The No Child Left Behind flexibility waivers granted by the U.S. Department of Education could have been the ultimate teachable moment, an opportunity to both innovate and learn from the lessons of the past decade.
Instead, a new analysis has found that, when it comes to the state accountability systems used to identify low-performing schools, the waivers often continue the problematic policies of the current law, for which reauthorization is now seven years overdue. These problems include an over-reliance on one-time snapshots of student performance in reading and math and a reluctance to consider non-test-based indicators such as attendance rates or longer-term postsecondary outcomes.
The analysis, which appears in the current issue of the peer-reviewed journal Educational Researcher, uses psychometric standards and research evidence to evaluate the validity, reliability, fairness, and transparency of the waivers, which have been granted to 42 states, the District of Columbia, and Puerto Rico. (Puerto Rico was not included in the analysis because its waiver was still pending at the time of publication.)
Some of the findings of the analysis directly contradict Education Department officials’ previously stated goals for the waivers, which were first issued in 2011 as a stop-gap measure to address the law’s overdue reauthorization. For instance, during a September 22, 2011 media briefing on the waivers, a senior department official said:
“The purpose [of these waivers] is not to give a ... reprieve from accountability, but rather to unleash innovation. We remain absolutely committed to accountability. We’re not interested in giving flexibility for business as usual.”
Yet the analysis finds that states continue to rely on one-time, one-year snapshots of student performance in the form of math and reading proficiency rates and inscrutable, arbitrary composite indices such as letter grades for schools.
“The problems of NCLB were well known shortly into implementation, yet little was done to mitigate the unintended consequences,” write authors Morgan Polikoff, Andrew McEachin, Stephani Wrabel and Matthew Duque.
For example, in a June 10, 2011 phone call with reporters, U.S. Secretary of Education Arne Duncan said he’d like to give states the ability to focus on student gains over time rather than proficiency rates that are onetime snapshots of performance.

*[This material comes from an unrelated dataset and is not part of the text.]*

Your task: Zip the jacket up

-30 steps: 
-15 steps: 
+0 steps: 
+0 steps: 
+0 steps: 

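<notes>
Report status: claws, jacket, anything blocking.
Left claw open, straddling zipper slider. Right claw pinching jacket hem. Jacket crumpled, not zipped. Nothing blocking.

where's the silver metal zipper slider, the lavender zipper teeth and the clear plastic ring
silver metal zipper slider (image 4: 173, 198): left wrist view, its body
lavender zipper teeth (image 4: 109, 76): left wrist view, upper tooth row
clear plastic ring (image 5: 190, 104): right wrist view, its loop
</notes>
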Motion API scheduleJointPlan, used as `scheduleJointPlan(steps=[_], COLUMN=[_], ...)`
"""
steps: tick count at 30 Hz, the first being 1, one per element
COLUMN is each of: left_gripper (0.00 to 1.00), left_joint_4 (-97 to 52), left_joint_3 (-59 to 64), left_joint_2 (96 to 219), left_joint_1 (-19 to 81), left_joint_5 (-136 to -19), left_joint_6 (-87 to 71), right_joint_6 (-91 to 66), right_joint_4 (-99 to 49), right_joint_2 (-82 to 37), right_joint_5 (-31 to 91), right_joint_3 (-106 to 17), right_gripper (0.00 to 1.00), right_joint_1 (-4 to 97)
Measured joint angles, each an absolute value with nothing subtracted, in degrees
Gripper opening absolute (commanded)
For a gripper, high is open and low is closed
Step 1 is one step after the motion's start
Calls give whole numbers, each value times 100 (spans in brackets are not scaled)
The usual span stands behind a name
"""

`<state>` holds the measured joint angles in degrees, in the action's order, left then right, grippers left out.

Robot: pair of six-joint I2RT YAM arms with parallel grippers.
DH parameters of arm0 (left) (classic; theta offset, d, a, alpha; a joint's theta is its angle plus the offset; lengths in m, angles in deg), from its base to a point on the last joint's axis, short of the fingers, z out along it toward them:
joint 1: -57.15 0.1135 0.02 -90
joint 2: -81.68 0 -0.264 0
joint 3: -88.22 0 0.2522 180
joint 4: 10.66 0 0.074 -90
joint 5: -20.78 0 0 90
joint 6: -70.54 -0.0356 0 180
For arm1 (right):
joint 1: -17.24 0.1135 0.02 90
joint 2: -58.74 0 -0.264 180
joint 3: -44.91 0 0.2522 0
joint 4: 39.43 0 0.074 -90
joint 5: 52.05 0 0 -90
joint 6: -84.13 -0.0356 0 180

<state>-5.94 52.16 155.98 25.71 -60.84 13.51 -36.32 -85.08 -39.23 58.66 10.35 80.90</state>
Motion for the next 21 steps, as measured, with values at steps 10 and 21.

“Proficiency rates are not a good measure of school performance,” said analysis lead author Morgan Polikoff, an assistant professor of education at the University of Southern California’s Rossier School of Education. “They’re a measure of primarily who the students are in a school.”
In other words, higher poverty schools generally have lower proficiency rates, regardless of whether the schools’ instructional methods are successful or not. Yet more than half of the waivers (24) permit recipients to continue the NCLB practice of using proficiency rates as at least one way to identify low-performing schools.
Polikoff and his co-authors also found that, even in the 20 states that do account for student growth, change over time is just one piece of a composite measure used to identify low-performing schools. Often, that piece is quite small, as low as 14 percent for Kentucky high schools. In the meantime, five states (Arkansas, New Hampshire, Pennsylvania, Wisconsin, and West Virginia) rely entirely on proficiency rates to identify low-performing schools.
Even states that do account for student growth may be unfairly penalizing their highest-poverty schools. That’s because the department does not permit waiver recipients to use growth models that control or account for student demographics. Growth model results are much more weakly correlated with demographic factors than are snapshot-in-time proficiency rates. However, they still have the potential to place higher-poverty schools at a disadvantage.
Growth models cannot account for demographic differences because the perception is that this would be equivalent to setting higher standards for some groups than for others. But Polikoff notes that NCLB’s Safe Harbor provision has long permitted schools to set different standards for different groups. (Safe Harbor sets different improvement standards for different student groups when one or more subgroup has missed accountability goals.)
While the waivers have fallen short of fixing NCLB, the analysis finds that, in many states, they are still an improvement over the original law. The analysis identifies Massachusetts and Michigan as poster children for reform. Michigan considers test results in multiple subjects other than math and reading. Massachusetts has reduced the chance of meaningless, onetime spikes and dips by using multiple years of data to identify low-performing schools. In addition, all but five waiver recipients consider factors other than proficiency rates when identifying their lowest performing schools. High school graduation rates, the most common indicator, are used by 26 states. Here, again, Polikoff believes that states have missed opportunities for innovation. He suggests that states could have incorporated a wider array of non-test-based indicators, such as school-climate surveys, longer-term results from higher education, and even simple attendance rates, which are a crude proxy for student engagement.
In addition, when it comes to the test themselves, most states (28) continue to rely on results from just two subjects, math and English-language arts. This is perhaps the biggest puzzle of all since NCLB already requires students to be tested in an additional subject, science. So states could have incorporated science results without increasing the amount of testing.
“The unfortunate truth is that what gets measured often becomes the focus,” said Polikoff. “I think everyone by now knows that schools have a lot of important outcomes that aren’t captured fully by math and reading.”